## PROBLEM DESCRIPTION
Isolate every line in the records below with "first" in it.

[Stored items]

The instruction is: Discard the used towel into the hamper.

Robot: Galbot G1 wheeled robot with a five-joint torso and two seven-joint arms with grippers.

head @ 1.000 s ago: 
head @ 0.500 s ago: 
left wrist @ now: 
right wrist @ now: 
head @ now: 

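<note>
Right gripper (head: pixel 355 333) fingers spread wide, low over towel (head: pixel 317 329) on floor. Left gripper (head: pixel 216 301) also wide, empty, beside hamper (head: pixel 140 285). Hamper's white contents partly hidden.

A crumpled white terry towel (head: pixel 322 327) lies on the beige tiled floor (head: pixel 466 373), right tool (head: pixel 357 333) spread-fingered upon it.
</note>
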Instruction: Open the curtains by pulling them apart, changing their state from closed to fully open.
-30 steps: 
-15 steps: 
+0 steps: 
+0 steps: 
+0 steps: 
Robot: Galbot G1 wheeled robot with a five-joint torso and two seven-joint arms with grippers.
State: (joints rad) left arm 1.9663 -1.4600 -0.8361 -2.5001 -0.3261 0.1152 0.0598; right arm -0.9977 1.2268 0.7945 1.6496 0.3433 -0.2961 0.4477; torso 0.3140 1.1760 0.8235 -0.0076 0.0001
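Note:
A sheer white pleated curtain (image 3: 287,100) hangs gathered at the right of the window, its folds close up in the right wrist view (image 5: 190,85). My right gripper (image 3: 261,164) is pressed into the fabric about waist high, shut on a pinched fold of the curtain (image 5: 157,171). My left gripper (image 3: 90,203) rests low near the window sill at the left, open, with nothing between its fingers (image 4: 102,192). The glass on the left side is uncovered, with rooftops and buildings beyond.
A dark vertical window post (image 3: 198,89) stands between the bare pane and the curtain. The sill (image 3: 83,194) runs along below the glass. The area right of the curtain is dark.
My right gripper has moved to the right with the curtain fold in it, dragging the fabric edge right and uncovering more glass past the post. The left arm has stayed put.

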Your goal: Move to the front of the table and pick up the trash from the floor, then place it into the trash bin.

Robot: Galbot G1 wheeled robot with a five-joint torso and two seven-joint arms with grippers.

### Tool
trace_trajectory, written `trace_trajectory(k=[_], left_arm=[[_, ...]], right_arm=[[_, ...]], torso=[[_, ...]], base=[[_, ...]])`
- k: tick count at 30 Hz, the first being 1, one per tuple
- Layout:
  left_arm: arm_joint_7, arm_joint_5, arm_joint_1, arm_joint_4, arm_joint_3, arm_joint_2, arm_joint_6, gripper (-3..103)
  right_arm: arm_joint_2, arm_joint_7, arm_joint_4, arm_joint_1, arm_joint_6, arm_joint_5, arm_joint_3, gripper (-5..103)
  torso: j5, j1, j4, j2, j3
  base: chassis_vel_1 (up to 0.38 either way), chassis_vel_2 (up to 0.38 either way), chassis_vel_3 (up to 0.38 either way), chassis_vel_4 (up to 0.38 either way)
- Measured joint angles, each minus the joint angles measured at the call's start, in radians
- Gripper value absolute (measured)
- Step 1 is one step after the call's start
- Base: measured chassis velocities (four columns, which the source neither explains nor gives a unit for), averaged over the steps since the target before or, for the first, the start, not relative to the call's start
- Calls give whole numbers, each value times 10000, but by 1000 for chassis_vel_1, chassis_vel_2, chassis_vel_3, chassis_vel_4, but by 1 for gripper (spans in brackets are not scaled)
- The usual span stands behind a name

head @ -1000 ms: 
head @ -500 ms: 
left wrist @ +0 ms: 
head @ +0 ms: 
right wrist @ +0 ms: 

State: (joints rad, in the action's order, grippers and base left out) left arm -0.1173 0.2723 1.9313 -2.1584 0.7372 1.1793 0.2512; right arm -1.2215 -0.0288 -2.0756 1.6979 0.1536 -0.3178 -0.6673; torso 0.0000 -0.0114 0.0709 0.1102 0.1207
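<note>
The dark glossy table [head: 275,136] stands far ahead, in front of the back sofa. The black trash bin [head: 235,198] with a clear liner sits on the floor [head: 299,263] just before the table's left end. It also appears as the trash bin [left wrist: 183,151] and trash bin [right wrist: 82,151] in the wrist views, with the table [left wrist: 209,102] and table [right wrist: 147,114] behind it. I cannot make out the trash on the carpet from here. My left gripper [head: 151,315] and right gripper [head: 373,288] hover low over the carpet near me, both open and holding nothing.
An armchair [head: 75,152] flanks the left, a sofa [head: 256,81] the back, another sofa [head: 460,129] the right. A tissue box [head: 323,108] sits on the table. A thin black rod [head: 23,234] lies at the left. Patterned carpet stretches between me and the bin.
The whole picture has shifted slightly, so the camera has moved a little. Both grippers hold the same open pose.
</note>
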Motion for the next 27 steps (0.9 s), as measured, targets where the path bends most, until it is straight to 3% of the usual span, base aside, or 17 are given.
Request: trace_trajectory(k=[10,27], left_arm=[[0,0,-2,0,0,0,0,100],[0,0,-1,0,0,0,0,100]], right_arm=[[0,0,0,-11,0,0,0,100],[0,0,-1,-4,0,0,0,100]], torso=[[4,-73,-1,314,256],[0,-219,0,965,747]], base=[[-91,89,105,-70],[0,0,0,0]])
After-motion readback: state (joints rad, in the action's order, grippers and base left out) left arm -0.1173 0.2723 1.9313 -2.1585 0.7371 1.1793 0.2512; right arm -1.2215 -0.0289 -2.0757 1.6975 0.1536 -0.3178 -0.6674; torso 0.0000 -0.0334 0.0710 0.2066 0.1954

## ANSWER TO THE EXERCISE
- k: tick count at 30 Hz, the first being 1, one per tuple
- Base: measured chassis velocities (four columns, which the source neither explains nor gives a unit for), averaged over the steps since the target before or, for the first, the start, not relative to the call's start

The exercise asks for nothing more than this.